Tuesday, September 14, 2010
at present
The subtitle of my Chinese textbook reads: The most popular Chinese textbook for foreigners all over the world at present.
Not very optimistic, if you ask me.
Neither is my outlook for learning Chinese. This language is hard. Super hard. If there was an alphabet, I'd have a fighting chance. I feel that there is nothing for me to hang my hat on with Chinese. The sounds, the tones, the characters -- it doesn't resemble English in any way. When attempting to translate characters, I'll say to myself "It's the one with the squiggly lines." Then I'll flip through my book, looking for the right character, only to think: they ALL have squiggly lines.
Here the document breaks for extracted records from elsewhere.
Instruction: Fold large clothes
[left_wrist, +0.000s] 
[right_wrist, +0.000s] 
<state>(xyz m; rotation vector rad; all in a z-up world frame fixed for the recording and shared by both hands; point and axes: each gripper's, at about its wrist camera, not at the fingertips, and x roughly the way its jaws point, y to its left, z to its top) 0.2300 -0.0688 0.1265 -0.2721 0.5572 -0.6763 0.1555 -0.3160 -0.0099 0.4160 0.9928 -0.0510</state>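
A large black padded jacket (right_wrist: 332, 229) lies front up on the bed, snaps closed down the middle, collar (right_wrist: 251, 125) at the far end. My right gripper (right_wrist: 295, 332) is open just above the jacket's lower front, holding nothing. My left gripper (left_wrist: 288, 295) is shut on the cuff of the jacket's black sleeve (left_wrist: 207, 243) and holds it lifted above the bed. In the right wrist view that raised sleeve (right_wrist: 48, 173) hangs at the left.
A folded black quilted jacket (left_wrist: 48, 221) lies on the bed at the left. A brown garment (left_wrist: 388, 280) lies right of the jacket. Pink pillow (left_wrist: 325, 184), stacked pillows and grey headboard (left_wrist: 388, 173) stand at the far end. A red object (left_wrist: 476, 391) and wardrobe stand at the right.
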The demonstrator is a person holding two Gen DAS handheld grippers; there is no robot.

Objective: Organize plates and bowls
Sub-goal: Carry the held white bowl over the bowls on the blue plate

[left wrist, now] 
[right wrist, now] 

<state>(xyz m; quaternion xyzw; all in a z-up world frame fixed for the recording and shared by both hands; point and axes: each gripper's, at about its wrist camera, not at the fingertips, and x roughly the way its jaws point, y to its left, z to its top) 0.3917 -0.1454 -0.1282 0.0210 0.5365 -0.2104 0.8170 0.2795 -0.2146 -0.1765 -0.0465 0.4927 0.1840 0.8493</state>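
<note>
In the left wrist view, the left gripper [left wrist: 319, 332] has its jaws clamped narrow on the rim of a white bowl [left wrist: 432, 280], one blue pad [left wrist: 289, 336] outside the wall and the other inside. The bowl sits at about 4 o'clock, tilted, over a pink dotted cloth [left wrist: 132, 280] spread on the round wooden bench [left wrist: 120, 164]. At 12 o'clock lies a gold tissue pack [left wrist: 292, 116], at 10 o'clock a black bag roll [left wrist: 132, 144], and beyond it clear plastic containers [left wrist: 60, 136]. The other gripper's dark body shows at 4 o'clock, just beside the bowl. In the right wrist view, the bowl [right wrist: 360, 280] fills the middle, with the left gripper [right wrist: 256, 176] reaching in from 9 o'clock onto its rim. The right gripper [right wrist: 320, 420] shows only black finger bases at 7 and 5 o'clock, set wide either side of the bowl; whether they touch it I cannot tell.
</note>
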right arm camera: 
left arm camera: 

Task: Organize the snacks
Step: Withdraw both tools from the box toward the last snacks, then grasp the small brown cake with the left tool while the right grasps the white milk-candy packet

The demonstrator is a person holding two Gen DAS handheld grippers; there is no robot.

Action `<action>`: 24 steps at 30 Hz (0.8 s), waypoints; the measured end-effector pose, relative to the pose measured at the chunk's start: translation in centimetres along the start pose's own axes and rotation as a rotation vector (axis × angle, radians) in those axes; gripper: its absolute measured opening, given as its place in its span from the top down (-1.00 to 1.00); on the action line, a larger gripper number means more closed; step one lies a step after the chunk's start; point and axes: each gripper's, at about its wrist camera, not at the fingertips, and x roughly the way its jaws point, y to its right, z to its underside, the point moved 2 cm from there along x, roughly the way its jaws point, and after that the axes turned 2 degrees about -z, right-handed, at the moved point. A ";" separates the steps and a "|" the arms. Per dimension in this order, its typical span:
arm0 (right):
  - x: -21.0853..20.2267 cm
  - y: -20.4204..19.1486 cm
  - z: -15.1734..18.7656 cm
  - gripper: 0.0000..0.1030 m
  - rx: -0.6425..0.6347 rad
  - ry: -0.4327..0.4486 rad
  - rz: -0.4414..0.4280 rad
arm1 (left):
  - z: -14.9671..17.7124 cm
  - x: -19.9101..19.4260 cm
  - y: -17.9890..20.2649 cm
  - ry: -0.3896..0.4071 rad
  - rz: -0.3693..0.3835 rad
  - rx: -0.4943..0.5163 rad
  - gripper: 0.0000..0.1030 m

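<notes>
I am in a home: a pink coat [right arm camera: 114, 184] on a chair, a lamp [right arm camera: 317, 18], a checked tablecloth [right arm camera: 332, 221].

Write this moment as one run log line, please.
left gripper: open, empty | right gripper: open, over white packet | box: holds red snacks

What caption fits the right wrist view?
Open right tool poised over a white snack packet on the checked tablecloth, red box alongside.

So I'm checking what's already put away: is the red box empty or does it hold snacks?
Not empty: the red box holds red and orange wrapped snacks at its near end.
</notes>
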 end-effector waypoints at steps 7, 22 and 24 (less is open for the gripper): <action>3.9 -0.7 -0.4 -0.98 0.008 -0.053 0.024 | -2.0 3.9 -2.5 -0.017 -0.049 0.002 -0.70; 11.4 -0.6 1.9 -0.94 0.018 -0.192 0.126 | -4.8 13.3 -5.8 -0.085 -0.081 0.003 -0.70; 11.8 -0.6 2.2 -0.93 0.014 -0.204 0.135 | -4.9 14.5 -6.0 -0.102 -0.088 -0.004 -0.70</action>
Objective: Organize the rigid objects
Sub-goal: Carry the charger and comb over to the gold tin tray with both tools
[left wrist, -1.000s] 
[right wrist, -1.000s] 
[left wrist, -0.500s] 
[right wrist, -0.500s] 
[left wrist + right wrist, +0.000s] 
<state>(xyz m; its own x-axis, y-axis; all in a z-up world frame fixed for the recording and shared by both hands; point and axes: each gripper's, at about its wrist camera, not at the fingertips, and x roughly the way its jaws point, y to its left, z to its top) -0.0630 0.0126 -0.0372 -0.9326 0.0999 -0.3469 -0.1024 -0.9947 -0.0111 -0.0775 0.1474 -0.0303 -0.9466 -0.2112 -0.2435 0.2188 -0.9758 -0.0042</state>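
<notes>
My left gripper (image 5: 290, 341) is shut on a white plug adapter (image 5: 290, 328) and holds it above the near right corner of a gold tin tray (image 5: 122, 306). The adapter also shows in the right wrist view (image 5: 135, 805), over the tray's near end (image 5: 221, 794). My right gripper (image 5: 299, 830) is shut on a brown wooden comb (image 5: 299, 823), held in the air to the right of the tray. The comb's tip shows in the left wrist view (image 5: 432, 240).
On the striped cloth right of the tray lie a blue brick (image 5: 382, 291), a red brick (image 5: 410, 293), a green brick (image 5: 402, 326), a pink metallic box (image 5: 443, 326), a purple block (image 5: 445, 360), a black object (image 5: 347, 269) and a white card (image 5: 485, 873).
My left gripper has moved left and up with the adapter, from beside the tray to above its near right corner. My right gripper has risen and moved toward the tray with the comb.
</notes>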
And writing the characters is hopeless. I told my teacher to forget about it for now because I can't do it. She said okay, we'll let it go until chapter ten. Fortunately for me, I think we're a long way off from chapter ten. We've been stuck on chapter four for several weeks. Today, we finally began chapter five.
My teacher is lovely. She lives one floor up from us and she teaches and does translation for a living. She's young and creative, fluent in English and comes highly recommended (she tutors Chris's upper school principal's daughter). She helped us find our apartment and did all the translating of the negotiations. That first day she invited me to her apartment on Sundays for yoga and I've been going each week.
I'm alright at translating from pinyin to English and vice versa but it's a futile exercise. Writing in pinyin is not a very useful skill. And pinyin doesn't quite translate to the correct pronunciation in English. So you have to learn the correct way to make sounds in this made-up way of writing (pinyin).
I'm always surprised when Chinese people speak to me in Chinese and continue talking to me after I shake my head and speak in English. They always seem surprised that I don't speak Chinese. I think it would be more surprising if I opened up my mouth and spoke fluent Chinese. I was complaining to Chris about this the other night -- that people are always speaking to me in Chinese and he said "Well, what language do you expect them to talk to you in?" I don't know. I guess I would just prefer that we pantomime. Which I'm getting quite good at. Case in point: mimicking mopping the floor and pointing to the myriad of mysterious cleaners will lead to a saleswoman finding the floor cleaner for you.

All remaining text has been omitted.